Exercise instructions: Find every line of the data below that has "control" in it. Reply with the number only.

^^^^

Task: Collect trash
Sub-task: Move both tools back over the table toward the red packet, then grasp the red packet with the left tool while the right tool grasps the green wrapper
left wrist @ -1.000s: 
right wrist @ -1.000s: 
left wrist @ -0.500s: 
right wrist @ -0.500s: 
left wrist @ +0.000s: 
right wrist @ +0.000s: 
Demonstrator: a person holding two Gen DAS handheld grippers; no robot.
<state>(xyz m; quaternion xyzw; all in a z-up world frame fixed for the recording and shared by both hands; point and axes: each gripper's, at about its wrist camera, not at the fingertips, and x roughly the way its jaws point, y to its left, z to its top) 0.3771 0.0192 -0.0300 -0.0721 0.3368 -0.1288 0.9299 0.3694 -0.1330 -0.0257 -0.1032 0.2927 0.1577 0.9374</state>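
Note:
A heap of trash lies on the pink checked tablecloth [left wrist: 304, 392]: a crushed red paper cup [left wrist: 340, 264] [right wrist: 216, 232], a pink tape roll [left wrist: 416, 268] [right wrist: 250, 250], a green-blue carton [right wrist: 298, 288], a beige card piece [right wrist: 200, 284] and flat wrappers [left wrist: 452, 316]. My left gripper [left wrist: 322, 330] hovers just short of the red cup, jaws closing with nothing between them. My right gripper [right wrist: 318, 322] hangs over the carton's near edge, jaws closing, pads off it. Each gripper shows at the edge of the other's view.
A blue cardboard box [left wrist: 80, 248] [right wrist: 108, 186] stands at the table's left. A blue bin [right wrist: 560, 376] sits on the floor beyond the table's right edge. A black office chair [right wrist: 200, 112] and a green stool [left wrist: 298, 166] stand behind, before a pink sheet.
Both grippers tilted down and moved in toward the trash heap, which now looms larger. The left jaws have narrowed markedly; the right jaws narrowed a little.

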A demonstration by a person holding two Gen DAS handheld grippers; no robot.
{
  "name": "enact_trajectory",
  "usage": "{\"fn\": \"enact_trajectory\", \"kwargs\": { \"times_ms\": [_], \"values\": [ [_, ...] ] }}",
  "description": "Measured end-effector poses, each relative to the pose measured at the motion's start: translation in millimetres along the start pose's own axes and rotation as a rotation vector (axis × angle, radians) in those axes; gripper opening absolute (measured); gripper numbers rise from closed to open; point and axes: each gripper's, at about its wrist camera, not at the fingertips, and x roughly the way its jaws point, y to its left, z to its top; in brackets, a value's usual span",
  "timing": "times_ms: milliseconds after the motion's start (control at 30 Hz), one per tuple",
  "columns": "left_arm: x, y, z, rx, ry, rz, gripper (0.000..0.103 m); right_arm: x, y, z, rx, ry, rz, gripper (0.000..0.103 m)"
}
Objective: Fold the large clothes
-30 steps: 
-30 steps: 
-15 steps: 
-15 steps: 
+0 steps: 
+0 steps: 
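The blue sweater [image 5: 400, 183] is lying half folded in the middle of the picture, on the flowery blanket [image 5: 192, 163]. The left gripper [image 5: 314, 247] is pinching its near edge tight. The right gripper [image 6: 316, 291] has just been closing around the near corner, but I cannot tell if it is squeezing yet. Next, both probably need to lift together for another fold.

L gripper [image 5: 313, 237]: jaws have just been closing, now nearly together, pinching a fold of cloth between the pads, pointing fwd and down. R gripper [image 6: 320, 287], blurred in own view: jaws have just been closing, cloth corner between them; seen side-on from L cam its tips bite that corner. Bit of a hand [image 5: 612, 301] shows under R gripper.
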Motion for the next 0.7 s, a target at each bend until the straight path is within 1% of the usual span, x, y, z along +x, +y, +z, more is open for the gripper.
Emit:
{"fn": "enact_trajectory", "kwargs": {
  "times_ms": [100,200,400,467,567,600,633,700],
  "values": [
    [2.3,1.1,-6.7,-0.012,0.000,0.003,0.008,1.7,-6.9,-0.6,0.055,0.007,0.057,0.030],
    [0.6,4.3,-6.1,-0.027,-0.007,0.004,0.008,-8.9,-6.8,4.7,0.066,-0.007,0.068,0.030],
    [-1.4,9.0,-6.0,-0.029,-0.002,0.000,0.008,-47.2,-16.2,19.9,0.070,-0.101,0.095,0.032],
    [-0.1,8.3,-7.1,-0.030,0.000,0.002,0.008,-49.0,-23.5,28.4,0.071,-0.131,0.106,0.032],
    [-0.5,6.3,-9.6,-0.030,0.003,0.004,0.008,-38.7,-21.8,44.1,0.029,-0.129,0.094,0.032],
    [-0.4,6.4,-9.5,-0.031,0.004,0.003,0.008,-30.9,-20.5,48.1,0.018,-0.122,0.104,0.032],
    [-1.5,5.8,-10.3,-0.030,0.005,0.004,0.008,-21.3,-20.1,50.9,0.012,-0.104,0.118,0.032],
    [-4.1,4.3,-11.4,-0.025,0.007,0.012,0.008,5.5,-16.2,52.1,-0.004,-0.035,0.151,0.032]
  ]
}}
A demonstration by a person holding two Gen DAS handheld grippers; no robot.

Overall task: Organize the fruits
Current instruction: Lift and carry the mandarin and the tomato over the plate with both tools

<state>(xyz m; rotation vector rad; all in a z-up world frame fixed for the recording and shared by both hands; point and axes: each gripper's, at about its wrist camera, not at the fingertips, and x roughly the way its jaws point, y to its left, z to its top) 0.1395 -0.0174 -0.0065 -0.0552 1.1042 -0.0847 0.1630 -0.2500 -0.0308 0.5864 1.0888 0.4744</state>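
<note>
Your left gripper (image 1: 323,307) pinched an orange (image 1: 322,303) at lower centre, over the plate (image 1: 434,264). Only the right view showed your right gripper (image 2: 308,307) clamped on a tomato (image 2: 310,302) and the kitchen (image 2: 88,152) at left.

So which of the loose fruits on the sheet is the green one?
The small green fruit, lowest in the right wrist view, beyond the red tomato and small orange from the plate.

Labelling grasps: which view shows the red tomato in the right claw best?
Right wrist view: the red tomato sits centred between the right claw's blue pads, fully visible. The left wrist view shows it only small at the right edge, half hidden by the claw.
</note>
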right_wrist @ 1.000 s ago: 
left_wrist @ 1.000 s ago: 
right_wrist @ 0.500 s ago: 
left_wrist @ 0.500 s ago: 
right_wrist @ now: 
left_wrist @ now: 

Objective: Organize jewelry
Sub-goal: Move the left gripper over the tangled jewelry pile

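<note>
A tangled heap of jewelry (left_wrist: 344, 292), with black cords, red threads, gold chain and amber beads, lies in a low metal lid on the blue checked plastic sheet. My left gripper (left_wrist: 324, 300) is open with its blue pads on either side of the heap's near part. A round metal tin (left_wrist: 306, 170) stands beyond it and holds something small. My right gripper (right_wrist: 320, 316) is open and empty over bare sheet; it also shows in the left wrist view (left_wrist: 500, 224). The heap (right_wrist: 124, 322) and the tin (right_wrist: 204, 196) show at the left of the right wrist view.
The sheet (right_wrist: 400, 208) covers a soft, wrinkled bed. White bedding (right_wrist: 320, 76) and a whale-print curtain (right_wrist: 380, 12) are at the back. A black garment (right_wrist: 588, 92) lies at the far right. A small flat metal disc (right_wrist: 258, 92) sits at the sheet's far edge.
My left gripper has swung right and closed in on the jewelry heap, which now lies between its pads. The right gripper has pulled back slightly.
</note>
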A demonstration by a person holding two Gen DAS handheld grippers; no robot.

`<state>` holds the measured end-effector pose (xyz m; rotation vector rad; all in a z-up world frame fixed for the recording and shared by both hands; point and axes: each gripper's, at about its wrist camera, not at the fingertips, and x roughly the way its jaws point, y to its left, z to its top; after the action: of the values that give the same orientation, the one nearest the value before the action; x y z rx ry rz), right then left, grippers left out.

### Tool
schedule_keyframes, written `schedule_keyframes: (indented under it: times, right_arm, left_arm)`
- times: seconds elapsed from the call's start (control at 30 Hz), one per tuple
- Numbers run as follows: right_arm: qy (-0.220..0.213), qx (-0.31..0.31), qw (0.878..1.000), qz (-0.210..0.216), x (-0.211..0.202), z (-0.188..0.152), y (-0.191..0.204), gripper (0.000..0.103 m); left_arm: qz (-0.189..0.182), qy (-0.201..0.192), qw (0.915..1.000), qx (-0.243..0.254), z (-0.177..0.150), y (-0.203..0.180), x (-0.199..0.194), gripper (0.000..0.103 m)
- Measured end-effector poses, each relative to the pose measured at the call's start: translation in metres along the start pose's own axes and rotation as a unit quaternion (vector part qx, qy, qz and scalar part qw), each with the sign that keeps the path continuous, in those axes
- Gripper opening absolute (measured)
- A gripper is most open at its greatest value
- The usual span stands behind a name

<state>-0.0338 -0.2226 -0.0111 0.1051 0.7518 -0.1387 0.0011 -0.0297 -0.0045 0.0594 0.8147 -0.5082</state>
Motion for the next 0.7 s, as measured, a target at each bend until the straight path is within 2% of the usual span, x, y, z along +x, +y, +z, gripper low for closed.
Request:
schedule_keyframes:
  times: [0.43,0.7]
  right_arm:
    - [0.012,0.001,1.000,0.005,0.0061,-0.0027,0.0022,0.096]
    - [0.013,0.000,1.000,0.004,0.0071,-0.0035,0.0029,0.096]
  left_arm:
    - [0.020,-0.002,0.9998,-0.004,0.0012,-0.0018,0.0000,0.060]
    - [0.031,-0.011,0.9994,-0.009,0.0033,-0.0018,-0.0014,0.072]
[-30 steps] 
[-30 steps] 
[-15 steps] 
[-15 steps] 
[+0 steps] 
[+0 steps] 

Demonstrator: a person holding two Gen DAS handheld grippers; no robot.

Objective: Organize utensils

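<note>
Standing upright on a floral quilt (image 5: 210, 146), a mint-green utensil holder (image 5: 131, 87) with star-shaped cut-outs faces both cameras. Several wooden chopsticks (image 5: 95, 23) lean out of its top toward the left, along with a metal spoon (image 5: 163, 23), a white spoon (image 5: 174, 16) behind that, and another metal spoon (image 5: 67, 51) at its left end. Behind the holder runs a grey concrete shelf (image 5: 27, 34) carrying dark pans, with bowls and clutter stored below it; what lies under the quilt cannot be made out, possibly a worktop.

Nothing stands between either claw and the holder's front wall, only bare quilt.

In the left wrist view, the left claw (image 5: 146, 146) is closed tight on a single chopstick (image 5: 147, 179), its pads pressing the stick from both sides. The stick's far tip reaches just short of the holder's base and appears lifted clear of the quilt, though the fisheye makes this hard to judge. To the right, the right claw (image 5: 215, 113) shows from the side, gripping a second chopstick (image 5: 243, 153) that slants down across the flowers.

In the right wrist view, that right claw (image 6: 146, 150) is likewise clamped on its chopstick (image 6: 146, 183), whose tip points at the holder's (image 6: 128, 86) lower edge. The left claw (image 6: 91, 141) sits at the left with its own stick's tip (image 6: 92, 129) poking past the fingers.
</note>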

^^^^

Solution: 2